_Task brief_
Take the material below from its first line through the line containing "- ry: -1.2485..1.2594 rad" and, please, write those lines again exactly.

_Given data_
**********

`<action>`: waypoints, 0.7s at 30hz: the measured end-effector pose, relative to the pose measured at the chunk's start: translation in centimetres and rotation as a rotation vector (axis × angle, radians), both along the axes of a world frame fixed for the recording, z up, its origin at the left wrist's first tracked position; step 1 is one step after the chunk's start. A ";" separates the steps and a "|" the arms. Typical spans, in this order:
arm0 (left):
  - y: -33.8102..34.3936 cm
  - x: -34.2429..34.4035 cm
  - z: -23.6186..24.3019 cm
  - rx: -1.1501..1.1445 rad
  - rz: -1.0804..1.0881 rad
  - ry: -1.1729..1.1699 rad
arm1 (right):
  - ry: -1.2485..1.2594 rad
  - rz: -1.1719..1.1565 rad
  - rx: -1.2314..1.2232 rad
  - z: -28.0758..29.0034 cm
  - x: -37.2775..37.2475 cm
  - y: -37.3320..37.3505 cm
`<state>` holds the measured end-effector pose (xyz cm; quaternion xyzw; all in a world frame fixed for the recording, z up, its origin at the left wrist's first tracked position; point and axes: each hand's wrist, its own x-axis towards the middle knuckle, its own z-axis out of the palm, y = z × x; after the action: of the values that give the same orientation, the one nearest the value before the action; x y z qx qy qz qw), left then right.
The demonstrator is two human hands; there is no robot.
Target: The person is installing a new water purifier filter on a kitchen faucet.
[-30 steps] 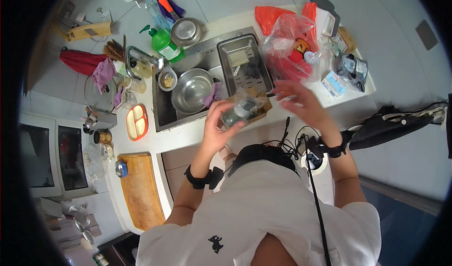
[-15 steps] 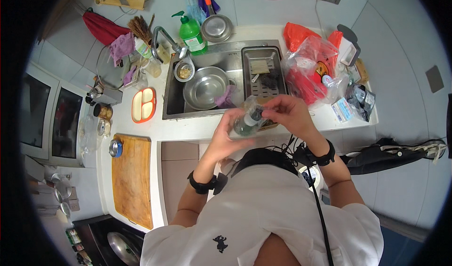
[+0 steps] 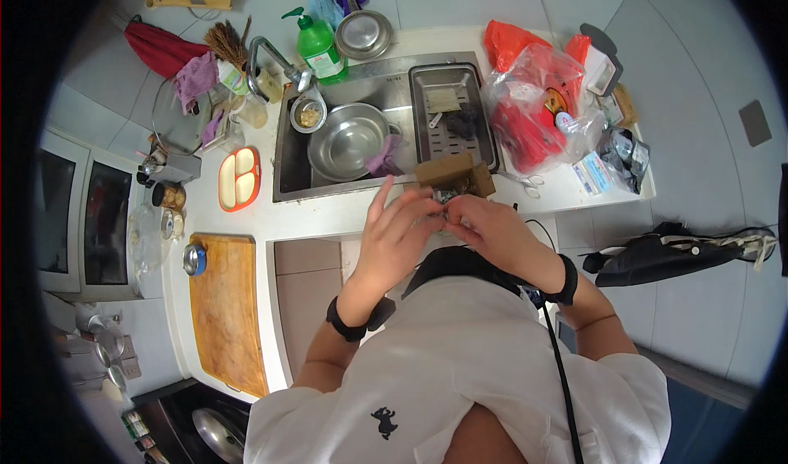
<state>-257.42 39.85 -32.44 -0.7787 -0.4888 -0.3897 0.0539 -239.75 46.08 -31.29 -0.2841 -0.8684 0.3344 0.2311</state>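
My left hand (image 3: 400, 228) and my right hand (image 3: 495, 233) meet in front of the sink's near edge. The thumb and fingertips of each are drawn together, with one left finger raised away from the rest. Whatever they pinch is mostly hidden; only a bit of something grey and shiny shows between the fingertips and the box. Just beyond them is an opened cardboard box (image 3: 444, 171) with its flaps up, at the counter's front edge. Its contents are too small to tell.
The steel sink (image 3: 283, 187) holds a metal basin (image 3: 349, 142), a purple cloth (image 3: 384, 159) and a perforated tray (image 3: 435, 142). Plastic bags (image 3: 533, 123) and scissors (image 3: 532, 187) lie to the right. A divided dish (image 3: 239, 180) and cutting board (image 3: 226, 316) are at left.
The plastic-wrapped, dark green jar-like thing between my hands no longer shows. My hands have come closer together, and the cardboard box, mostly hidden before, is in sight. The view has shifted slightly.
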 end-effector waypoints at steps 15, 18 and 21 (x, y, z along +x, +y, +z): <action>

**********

_Exercise output_
`<action>`: waypoints, 0.7s at 30hz: the measured end-effector pose, relative to the pose measured at the chunk's start: translation in centimetres and rotation as a rotation vector (axis × angle, radians), both along the axes of a world frame fixed for the recording, z up, its origin at the left wrist's first tracked position; step 1 is one step after the chunk's start. A ";" separates the steps and a "|" the arms. Typical spans, in this order:
arm0 (left):
  - y: -33.8102..34.3936 cm
  - x: -34.2429..34.4035 cm
  - z: -23.6186..24.3019 cm
  - rx: -1.1501..1.1445 rad
  - rz: -1.0804..1.0881 rad
  - ry: -1.1729..1.1699 rad
arm1 (right):
  - ry: -1.2485..1.2594 rad

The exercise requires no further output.